I stand before you broken.
Defeated.
Voiceless.
My life from this day forth must, by your request, fall in line with servitude.
Serving.
Waiting.
Existing simply to tend to the needs of others.
I can’t speak,
nay, I shouldn’t
for my words fall upon the earth
unheard.
I try to live my life within reason.
I try to accomplish my goals.
Today has proven my value
is
NOTHING
unless I do as I’m told.
A person I am without you.
As a soul, and character I exist.
Yet you’ve managed to twist and manipulate
my freedom,
my rest,
my life.
Today, I sat in a room and bared my soul in hopes of finally stepping into the life that I should be living. I’ve tried countless times to breathe air back into my lungs, to pry myself off of the floor when everything weighs upon me.
I’ve tried. I’ve tried so hard to be myself, to be true to my soul, but today, once again, I was crushed.

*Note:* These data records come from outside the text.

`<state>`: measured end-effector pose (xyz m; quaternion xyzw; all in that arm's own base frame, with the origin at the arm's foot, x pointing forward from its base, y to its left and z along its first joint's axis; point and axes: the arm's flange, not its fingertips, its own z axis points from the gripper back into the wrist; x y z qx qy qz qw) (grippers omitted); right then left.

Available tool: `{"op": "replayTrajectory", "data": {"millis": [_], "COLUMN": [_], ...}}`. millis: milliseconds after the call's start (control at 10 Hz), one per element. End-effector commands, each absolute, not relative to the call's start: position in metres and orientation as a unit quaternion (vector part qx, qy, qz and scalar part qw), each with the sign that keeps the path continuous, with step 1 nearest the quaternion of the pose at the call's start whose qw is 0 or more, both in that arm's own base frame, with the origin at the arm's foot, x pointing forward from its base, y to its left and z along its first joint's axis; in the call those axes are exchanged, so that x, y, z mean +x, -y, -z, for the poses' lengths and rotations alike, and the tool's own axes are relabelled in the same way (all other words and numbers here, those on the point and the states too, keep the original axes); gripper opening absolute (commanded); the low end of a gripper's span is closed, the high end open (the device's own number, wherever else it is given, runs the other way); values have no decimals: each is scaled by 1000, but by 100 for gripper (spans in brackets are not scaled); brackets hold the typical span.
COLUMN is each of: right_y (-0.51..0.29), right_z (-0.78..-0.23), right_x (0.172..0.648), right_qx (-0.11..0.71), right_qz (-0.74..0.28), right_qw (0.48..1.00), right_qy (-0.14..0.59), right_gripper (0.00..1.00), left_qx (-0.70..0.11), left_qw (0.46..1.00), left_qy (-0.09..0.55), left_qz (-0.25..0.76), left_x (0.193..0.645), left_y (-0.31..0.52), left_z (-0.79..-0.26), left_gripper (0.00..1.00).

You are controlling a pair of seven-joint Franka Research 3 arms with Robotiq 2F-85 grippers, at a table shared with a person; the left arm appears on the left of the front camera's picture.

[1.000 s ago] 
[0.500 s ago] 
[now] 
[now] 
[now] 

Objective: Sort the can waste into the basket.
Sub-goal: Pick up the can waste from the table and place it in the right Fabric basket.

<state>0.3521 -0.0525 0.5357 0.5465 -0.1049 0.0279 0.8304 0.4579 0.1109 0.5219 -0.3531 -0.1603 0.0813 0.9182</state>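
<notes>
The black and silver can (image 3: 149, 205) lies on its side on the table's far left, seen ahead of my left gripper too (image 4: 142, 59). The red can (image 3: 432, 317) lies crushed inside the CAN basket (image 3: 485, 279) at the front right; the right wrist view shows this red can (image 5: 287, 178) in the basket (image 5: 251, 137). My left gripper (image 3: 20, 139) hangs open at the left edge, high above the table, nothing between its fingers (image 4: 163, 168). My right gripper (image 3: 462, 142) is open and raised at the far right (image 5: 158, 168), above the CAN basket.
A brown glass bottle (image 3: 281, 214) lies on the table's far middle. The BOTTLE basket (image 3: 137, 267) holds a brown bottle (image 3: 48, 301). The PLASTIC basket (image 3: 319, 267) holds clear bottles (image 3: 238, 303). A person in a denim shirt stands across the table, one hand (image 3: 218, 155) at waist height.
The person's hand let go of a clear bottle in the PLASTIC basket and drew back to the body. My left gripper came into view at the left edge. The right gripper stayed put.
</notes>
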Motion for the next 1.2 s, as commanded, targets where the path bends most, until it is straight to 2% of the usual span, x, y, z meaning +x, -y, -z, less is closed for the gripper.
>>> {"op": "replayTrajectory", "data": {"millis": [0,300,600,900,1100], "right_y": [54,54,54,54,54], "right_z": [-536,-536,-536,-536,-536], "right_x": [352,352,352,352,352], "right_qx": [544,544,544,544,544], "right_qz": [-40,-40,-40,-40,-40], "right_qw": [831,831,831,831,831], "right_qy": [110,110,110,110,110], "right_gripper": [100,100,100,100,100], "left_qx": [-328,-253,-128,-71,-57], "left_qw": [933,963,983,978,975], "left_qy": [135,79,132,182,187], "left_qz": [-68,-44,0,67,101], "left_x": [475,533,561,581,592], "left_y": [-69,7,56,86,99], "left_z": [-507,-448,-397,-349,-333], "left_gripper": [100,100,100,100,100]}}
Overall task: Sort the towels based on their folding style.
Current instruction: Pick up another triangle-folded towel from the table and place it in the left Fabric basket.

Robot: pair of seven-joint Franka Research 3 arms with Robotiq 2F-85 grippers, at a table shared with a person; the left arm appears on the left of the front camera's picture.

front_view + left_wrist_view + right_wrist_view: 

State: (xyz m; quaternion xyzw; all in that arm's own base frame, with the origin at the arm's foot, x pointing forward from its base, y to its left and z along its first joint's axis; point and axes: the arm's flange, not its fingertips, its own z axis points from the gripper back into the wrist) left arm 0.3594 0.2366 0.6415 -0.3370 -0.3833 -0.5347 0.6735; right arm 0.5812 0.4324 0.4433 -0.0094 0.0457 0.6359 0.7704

I want to stand in the forest and scream like a toddler “IT’S NOT FAIR!!!” but where will that get me? Scattered birds, and frightened critters do not deserve my frustrations, and fears.
I’m trying though. I’m trying to understand why someone has power over me. They shouldn’t. They don’t.
They do.
THEY DO!
This Tungsten cage is crushing me. My jaw aches from attempting to gnaw my way out with words of logic, words of truth, and of hope.
Hope?
I have none.
I’m trapped. Defeated. Stuck.
But I don’t have to be.
Today I stood my ground and tried to gain my freedom.
Once again,
I was denied.
It’s not for good behaviour that I’m kept within these walls.
My actions, and my words are judged with distaste, and displeasure. I’m not good enough; trust me, that’s been well ingrained in my mind.
I’m not good enough to be wanted, but I’m also not worth letting go.
I’m not good enough.
I’M NOT GOOD ENOUGH.
I hear the words. I see the actions. I know my place in this cage.
What they don’t know is that I’m stronger than any cage. I’m stronger than any words.
I am strong!
Right now, my breath. is held for me, but my wings are not clipped.
Right now, my teeth are strung for me, but my tongue can still whip!
Right now, someone believes in control, but I believe in freedom.